# Re: [R] logistic regression weights problem

From: Prof Brian Ripley <ripley_at_stats.ox.ac.uk>
Date: Thu 14 Apr 2005 - 02:42:25 EST

On Wed, 13 Apr 2005, Federico Calboli wrote:

> I have a problem with weighted logistic regression.

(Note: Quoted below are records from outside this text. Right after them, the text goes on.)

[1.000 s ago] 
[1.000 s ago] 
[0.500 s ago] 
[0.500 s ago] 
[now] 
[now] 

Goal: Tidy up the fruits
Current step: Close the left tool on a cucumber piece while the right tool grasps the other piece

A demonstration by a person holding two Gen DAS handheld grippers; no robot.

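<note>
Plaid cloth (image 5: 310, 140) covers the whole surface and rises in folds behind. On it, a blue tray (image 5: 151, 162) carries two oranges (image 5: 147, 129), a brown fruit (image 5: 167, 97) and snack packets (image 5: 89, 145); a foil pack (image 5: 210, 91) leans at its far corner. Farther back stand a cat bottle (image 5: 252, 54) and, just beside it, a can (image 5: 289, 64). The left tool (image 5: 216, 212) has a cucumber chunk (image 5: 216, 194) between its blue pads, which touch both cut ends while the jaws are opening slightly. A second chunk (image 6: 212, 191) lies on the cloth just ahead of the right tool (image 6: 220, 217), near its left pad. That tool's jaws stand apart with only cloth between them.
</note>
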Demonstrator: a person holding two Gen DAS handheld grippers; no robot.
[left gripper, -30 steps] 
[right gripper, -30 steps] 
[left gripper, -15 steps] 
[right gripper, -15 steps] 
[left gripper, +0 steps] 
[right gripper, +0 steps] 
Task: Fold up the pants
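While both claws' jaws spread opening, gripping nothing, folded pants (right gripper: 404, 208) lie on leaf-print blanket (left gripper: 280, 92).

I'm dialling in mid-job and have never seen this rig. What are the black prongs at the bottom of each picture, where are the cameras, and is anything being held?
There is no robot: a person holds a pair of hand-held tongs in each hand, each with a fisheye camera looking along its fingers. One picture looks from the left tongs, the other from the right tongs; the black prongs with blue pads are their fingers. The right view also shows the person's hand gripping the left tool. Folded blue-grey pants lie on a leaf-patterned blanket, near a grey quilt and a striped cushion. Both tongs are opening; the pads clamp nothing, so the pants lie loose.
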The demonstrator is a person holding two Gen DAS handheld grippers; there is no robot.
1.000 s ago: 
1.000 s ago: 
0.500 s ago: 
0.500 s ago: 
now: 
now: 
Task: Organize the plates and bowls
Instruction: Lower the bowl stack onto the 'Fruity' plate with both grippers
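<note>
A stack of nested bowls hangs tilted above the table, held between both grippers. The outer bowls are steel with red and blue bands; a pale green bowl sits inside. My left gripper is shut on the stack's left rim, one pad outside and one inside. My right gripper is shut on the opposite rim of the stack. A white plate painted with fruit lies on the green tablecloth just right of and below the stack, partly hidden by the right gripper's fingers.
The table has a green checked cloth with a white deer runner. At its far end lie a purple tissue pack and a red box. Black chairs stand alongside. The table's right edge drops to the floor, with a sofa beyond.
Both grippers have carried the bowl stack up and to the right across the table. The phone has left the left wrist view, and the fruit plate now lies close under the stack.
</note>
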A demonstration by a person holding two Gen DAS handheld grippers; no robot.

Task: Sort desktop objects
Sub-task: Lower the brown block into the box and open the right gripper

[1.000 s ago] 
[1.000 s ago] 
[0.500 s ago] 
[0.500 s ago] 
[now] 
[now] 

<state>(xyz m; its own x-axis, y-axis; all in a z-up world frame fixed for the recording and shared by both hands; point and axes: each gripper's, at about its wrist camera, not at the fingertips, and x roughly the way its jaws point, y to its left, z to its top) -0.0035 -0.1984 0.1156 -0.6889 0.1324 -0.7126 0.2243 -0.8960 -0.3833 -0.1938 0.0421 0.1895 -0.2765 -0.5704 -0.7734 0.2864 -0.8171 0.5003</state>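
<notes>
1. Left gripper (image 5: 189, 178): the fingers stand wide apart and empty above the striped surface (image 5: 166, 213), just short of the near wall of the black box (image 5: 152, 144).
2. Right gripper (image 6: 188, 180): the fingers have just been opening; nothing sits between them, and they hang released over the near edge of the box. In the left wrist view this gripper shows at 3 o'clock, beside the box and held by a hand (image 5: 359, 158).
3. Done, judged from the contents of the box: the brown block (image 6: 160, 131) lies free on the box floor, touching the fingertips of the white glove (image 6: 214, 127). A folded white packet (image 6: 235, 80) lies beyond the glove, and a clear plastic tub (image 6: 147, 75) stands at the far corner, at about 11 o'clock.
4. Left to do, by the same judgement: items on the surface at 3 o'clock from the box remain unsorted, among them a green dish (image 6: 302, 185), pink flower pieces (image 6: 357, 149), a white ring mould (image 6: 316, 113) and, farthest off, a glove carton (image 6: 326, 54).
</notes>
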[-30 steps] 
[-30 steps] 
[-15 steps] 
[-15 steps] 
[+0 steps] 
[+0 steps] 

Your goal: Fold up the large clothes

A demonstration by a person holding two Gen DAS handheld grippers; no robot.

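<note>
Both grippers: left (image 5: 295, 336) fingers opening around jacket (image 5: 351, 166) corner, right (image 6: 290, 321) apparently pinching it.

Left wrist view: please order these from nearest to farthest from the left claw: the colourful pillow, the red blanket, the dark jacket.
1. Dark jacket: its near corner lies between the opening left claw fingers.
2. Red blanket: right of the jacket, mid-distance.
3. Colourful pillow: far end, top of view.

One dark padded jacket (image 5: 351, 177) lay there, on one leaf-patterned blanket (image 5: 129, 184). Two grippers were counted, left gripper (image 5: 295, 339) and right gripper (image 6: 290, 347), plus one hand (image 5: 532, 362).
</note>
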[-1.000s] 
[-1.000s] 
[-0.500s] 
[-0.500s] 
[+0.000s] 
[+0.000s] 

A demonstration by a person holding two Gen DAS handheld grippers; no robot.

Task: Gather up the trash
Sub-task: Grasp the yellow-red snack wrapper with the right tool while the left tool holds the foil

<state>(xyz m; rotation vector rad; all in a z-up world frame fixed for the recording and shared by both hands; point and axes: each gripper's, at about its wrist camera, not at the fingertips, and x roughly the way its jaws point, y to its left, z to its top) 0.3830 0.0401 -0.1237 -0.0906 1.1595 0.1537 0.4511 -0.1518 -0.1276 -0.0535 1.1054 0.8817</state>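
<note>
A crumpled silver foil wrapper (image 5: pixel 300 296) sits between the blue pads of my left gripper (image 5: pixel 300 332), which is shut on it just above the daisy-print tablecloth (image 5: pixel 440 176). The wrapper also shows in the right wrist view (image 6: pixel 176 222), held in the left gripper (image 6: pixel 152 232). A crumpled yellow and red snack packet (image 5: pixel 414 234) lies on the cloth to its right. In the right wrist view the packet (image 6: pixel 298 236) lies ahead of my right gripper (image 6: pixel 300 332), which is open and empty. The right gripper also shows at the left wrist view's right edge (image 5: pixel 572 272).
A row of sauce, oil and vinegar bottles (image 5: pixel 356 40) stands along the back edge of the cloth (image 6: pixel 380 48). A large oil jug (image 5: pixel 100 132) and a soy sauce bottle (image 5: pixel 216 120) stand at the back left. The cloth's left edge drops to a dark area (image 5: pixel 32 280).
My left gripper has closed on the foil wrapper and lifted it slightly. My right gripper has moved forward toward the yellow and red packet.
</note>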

I have a number of
> SNPs and a case/control scenario, but not all genotypes are as
> "guaranteed" as others, so I am using weights to downsample the
> importance of individuals whose genotype has been heavily "inferred".
>
> My data is quite big, but with a dummy example:
>
>> status <- c(1,1,1,0,0)
>> SNPs <- matrix( c(1,0,1,0,0,0,0,1,0,1,0,1,0,1,1), ncol =3)
>> weight <- c(0.2, 0.1, 1, 0.8, 0.7)
>> glm(status ~ SNPs, weights = weight, family = binomial)
>
> Call: glm(formula = status ~ SNPs, family = binomial, weights = weight)
>
> Coefficients:
> (Intercept) SNPs1 SNPs2 SNPs3
> -2.079 42.282 -18.964 NA
>
> Degrees of Freedom: 4 Total (i.e. Null); 2 Residual
> Null Deviance: 3.867
> Residual Deviance: 0.6279 AIC: 6.236
> Warning messages:
> 1: non-integer #successes in a binomial glm! in: eval(expr, envir,
> enclos)
> 2: fitted probabilities numerically 0 or 1 occurred in: glm.fit(x = X, y
> = Y, weights = weights, start = start, etastart = etastart,
>
> NB I do not get warning (2) for my data so I'll completely disregard it.
>
> Warning (1) looks suspiciously like a multiplication of my C/C status by
> the weights... what exacly is glm doing with the weight vector?

Using it in the GLM definition. If you specify 0<=y_i<=1 and weights a_i, this is how you specify Binomial(a_i, a_iy_i). Look up any book on GLMs and see what it says about the binomial. E.g. MASS4 pp. 184, 190.